De vuelta al Teatro Real de Madrid con la misma gran producción de Hugo de Ana con la que el público de entonces se maravilló ante las sorprendentes dimensiones y capacidades técnicas de su nuevo escenario, casi un cuarto de siglo despues  ha venido a evidenciar tambien que el paso del tiempo es implacable. De fuerte poder simbólico, dominada por una colosal pirámide que sugiere la magnificencia del poder político y religioso ––así como el triángulo amoroso en vilo––, el propio De Ana ha hecho adecuaciones técnicas que le han permitido seguir resultando funcional; sin atentar contra la línea dramática original, novedosas proyecciones sirven para subrayar, con contrastantes paisajes desérticos, la honda soledad que invade a los personajes en crisis.

Otra vez con el prestigiado verdiano Nicola Luisotti en el podio, se pudo disfrutar a plenitud una partitura a la vez efusiva e intimista, que evidencia la madurez de un músico con particulares talento y olfato darmáticos para desarrollar recurrentes temas en su acervo, entre otros, el citado triángulo amoroso que muchas veces desemboca en tragedia, un manifiesto trasfondo político y social en conflicto, sus no menos habituales críticas al exceso de poder cuyo peor síntoma se expresa en la humillación de los oprimidos, los ambivalentes sentimientos paterno-filiales, los celos y amores prohibidos al límite, la traición, la soledad, la muerte. Y Luisotti de igual modo resulta ser un maestro para cuidar el dominio de la escritura vocal verdiana, que a estas alturas ya privilegia los dúos y números de conjunto sobre las arias, tras una orquestación poderosa y pletórica de matices, con contrastantes pasajes marciales unos y poéticos otros, sin desconocer su pericia en la articulación de grandes números corales y hasta coreográficos.

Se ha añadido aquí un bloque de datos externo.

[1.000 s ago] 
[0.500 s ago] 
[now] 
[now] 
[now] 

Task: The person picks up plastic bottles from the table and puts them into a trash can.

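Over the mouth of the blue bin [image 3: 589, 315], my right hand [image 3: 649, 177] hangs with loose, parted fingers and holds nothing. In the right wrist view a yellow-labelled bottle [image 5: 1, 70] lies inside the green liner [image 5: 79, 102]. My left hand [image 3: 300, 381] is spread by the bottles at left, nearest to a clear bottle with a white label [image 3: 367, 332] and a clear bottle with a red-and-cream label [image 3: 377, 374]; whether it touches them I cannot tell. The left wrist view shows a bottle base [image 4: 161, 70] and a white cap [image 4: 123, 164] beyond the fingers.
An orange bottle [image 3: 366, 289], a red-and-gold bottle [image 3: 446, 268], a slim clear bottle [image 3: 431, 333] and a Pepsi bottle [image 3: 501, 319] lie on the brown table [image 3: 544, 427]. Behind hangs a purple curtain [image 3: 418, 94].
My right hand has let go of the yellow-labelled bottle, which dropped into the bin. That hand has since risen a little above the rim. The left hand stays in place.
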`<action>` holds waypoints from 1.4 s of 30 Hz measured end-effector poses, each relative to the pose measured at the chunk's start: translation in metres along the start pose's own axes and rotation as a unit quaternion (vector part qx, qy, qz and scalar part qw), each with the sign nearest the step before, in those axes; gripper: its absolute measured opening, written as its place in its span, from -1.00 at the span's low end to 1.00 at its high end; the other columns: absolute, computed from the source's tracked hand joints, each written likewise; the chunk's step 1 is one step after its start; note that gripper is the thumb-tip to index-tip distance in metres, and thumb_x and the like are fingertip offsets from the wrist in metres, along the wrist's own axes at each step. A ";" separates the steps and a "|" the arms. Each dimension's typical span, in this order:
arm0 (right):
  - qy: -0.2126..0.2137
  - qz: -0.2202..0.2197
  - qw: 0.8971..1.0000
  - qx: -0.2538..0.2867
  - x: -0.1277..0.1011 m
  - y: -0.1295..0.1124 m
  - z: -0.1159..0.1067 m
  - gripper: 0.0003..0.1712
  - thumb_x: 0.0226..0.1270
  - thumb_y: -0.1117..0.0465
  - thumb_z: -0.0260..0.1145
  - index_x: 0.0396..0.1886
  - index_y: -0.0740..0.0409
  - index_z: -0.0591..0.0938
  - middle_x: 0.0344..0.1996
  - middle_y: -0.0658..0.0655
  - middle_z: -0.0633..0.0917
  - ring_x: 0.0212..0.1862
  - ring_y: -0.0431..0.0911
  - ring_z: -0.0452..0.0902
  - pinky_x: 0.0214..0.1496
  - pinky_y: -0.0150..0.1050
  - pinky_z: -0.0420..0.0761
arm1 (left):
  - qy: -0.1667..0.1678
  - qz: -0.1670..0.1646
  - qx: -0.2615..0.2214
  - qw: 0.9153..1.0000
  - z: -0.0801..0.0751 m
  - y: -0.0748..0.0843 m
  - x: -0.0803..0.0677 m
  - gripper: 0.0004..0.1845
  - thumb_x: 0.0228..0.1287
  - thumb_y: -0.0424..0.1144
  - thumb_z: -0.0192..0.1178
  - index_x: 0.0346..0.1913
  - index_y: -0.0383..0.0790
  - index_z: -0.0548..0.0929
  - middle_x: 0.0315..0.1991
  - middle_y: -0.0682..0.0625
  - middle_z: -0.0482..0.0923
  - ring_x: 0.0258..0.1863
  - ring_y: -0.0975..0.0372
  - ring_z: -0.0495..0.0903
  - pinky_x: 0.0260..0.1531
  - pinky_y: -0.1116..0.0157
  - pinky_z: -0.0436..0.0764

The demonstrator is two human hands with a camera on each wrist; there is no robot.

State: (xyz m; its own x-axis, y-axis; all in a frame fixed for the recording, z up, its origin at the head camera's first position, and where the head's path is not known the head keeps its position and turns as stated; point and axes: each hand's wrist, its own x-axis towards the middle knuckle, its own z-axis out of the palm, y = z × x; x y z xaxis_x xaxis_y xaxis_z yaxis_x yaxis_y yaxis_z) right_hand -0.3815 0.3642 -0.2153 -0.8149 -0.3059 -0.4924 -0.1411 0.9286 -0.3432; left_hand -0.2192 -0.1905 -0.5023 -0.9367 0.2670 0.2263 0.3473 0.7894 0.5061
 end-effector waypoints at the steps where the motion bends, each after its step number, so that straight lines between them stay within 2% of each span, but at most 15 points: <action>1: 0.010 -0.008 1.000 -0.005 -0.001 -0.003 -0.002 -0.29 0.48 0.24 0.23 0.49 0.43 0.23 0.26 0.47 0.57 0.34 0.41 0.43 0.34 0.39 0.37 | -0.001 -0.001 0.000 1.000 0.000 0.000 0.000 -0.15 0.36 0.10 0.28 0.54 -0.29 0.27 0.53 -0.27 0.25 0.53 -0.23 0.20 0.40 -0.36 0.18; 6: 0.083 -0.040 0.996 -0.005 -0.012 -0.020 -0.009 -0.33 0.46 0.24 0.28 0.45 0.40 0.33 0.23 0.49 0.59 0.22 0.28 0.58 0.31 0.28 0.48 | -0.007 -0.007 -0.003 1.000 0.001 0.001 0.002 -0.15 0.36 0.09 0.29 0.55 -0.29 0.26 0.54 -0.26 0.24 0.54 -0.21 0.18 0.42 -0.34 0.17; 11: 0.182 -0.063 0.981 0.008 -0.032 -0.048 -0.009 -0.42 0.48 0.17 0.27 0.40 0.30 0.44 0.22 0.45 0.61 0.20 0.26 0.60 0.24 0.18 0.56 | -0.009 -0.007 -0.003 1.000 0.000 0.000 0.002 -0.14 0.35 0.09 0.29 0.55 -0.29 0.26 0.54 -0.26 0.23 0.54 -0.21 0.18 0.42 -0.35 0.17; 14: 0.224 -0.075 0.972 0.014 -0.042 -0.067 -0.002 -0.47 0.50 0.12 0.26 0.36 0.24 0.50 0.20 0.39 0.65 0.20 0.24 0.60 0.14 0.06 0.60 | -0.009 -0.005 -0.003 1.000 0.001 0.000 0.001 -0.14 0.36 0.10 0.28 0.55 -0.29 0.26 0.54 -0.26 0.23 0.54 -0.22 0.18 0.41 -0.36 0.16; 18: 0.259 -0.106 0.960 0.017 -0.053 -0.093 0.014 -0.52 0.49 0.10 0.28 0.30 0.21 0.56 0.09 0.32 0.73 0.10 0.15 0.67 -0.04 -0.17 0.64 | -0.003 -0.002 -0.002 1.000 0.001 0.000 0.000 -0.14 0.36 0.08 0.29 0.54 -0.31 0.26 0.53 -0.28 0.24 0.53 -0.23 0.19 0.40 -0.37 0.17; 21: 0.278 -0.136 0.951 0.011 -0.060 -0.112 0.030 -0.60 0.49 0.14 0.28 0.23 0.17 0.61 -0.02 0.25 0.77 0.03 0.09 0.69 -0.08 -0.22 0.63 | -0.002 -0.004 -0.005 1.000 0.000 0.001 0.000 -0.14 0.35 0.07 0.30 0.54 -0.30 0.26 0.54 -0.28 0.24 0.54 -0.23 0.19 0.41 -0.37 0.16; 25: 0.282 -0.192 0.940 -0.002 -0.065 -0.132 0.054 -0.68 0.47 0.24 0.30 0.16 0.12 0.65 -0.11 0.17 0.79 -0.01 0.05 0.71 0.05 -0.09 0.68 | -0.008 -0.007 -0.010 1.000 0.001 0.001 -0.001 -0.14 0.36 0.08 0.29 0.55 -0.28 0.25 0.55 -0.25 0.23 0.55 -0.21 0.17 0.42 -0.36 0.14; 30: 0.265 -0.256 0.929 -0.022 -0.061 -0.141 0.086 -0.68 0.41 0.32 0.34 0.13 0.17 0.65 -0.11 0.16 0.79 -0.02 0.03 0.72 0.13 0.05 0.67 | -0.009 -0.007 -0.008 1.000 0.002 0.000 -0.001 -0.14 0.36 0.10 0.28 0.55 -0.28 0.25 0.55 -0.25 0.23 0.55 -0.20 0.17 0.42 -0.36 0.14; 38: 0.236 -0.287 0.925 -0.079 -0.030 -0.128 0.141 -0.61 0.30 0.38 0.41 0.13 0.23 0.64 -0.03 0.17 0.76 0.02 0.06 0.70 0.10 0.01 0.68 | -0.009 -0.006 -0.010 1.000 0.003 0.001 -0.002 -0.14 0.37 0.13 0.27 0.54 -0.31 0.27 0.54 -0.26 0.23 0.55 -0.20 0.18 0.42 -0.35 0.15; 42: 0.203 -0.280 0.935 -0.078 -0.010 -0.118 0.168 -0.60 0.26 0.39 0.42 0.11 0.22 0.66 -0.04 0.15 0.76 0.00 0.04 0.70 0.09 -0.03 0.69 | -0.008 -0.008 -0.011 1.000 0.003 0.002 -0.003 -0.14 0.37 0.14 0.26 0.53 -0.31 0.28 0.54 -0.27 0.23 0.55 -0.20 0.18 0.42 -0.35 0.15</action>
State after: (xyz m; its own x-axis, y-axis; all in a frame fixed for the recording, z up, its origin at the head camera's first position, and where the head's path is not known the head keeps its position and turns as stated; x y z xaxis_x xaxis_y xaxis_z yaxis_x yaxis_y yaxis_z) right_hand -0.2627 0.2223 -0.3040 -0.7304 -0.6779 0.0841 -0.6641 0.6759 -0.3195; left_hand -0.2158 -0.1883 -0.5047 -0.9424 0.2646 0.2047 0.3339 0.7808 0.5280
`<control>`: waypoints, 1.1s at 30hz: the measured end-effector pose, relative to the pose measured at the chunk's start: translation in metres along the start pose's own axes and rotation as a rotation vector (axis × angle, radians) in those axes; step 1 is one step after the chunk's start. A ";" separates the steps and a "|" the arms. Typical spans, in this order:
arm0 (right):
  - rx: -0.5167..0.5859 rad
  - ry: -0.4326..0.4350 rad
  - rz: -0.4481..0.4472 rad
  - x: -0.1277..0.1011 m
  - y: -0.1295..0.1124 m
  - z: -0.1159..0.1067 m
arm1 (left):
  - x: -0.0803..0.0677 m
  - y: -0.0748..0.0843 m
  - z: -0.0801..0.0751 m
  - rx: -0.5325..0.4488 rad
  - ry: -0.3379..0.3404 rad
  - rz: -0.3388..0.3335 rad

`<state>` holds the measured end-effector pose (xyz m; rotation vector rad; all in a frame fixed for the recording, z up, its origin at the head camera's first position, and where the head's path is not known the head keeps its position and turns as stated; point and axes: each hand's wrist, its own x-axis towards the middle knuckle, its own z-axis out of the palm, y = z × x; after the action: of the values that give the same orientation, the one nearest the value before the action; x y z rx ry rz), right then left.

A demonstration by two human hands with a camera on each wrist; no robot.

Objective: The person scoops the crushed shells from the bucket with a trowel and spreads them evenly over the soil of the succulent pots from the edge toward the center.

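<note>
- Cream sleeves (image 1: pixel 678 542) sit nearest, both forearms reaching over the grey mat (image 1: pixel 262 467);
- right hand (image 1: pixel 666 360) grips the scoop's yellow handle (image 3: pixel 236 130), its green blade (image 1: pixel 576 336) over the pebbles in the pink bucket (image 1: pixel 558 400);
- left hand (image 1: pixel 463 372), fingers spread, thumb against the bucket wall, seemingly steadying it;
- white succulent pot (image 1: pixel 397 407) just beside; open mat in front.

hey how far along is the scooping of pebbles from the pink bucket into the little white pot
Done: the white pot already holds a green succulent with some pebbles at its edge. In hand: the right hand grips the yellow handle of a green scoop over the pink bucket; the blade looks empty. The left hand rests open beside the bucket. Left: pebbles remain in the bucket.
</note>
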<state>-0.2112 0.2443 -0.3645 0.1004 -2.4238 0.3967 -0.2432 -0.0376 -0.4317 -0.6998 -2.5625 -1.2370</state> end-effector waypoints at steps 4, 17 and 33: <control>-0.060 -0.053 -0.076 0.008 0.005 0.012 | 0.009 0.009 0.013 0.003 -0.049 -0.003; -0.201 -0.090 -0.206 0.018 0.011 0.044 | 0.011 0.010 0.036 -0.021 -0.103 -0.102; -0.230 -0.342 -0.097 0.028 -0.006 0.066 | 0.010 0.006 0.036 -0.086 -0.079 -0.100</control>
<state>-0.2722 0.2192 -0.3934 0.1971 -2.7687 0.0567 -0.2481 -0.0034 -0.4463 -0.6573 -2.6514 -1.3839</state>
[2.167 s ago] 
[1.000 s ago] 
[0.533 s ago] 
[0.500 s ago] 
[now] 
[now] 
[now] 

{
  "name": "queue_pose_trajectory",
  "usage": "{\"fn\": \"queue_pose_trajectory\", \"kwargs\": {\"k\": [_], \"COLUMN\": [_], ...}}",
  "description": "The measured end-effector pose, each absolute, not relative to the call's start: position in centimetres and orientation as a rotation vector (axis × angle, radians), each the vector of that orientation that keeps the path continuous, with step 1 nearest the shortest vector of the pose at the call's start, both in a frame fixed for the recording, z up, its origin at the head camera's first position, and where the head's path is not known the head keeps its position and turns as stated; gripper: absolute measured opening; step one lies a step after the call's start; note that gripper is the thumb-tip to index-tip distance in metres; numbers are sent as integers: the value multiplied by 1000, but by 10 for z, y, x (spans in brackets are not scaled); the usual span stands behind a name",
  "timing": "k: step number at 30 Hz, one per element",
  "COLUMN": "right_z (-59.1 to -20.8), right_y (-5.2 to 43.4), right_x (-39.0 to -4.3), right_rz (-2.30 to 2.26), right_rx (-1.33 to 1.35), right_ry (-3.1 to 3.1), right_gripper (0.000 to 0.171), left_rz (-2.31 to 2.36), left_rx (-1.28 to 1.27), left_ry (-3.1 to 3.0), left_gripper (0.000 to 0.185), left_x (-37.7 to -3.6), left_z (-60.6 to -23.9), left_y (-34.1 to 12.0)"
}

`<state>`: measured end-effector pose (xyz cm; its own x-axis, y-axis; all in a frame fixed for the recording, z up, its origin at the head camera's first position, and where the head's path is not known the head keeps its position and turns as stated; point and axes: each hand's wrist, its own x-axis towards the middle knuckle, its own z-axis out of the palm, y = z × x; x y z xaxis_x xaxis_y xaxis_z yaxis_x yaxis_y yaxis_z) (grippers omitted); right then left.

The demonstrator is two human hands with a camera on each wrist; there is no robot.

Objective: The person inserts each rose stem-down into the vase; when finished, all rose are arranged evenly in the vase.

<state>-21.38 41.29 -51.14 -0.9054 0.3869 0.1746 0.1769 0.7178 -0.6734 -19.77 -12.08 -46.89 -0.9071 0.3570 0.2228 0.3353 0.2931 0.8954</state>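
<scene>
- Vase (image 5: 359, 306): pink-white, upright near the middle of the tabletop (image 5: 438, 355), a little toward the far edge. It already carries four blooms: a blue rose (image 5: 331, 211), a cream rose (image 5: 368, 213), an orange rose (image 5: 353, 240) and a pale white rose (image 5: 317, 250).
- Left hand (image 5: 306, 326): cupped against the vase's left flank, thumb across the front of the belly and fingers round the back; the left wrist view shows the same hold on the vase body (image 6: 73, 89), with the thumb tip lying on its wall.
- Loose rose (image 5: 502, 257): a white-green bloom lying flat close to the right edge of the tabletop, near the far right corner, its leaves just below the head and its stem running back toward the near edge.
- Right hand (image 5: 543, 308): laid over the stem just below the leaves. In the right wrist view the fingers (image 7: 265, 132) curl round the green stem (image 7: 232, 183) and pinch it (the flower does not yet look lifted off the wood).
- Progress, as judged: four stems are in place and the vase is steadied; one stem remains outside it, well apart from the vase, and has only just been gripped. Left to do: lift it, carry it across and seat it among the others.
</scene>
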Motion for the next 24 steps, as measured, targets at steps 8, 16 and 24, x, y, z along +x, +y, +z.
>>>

Privilegiando escuchar a la soprano suprema de nuestro tiempo Anna Netrebko, he preferido anteponer sus talentos vocales e histriónicos ampliamente probados ––otra vez sublimes pues lo ha cantado casi todo: lírico, spinto, dramático––, en un examen de doctorado donde volvieron a lucir la belleza de su timbre, la robusta sonoridad de su emisión con firmes graves y aterciopelados agudos, con una mezza voce impecable, a una excesiva y hasta ridícula acción de linchamiento a las afueras del teatro ––asociándola a Putin–– que tampoco logró ensombrecer su soberbio trabajo con un papel de tales exigencias. Y más que decoroso ha sido el desempeño de la mezzosoprano georgiana Ketevan Kemoklidze como Amneris, con un porvenir muy promisorio por delante como lo ha probado en los importantes concursos donde ha triunfado. No me parece que ha dejado la misma impresión el tenor de Azerbaiyán Yusif Eyvazov ––por cierto, pareja de la diva rusa desde hace algunos años––, quien si bien es un cantante que acostumbra dejar todo esfuerzo en el escenario y estudiar sus papeles a conciencia, su más bien oscuro color de voz y las exigencias canoras del Radamés han descubierto sus limitaciones menos expuestas en otros papeles de menor apremio; me he quedado con ganas de escuchar al polaco Piotr Beczala en una prueba como ésta en su ascendente carrera. De igual modo a la altura el Amonastro del barítono también polaco Artur Ruciński y el Ramfis del bajo coreano Jong Min Park, así como las otras voces en papeles más pequeños. Del Coro del Teatro Real habría que decir que vuelve a ser una garantía con desempeño sobresaliente, en una obra donde, como en la pasada puesta de Nabucco, del mismo Verdi, fue protagonista.